New Delhi: Pakistan’s Aurat March has courted trouble after making its announcement that the group will organise a march titled "Reimagining Justice" a.k.a. "Asal Insaf", on March 8, which is observed as International Women’s Day.
With religious organisations calling the Aurat March organisers agents of the West aiming to damage the Muslim culture, there is a lot of debate going around the issue.
The collective has been taking out rallies across Pakistan for the past five years, demanding equal rights for women, members of the LGBT community and other matters related to the empowerment of women. Thousands of women can be seen marching down the streets, chanting slogans and carrying banners for women rights, at these rallies.

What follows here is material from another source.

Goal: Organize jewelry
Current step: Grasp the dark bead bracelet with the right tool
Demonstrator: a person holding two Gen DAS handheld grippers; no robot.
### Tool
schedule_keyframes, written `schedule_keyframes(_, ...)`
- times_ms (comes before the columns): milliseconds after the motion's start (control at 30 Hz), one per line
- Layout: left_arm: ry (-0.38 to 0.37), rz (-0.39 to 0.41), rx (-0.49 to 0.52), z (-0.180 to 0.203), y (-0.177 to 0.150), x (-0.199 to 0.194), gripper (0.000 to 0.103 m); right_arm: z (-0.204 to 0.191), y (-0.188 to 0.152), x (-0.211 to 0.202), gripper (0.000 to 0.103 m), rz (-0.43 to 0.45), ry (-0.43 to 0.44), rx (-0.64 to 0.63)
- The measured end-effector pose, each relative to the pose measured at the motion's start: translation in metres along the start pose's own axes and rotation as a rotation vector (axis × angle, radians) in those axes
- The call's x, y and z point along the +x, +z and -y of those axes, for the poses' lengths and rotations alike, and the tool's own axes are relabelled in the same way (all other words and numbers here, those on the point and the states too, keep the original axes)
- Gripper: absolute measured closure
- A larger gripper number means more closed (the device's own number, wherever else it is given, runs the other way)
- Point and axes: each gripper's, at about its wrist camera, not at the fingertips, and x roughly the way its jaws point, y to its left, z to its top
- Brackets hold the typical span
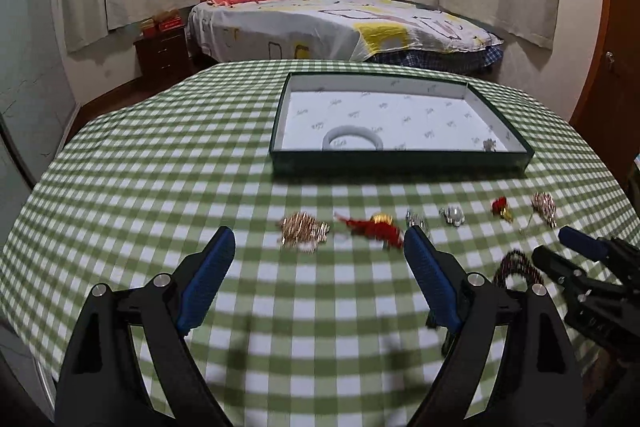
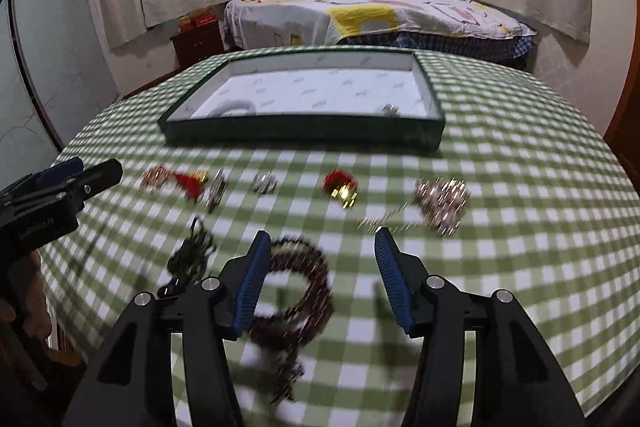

Their manifesto for 2022 and theme for this year’s march focus on “prevention, and a culture of care instead of looking to criminal law for a solution to every problem in society”, Aurat March Lahore said in a tweet.
The Aurat March has from the beginning faced severe opposition from religious groups and organisations, who criticise the initiative as a Western agenda to damage Pakistan’s Islamic culture and norms.
This year, religious political parties and organisations have given a call to stand against the march, and also threatened to use any means to stop it, news agency IANS reported.
According to the report, Jamiat-Ulema Islam – Fazl (JUI-F) president Abdul Majeed Hazarvi has warned to use batons to stop Aurat March, as he said Aurat March spreads obscenity in the name of women's rights.
"If any attempts are made for obscenity on March 8 in Islamabad, we will condemn it,” Hazarvi was quoted as saying.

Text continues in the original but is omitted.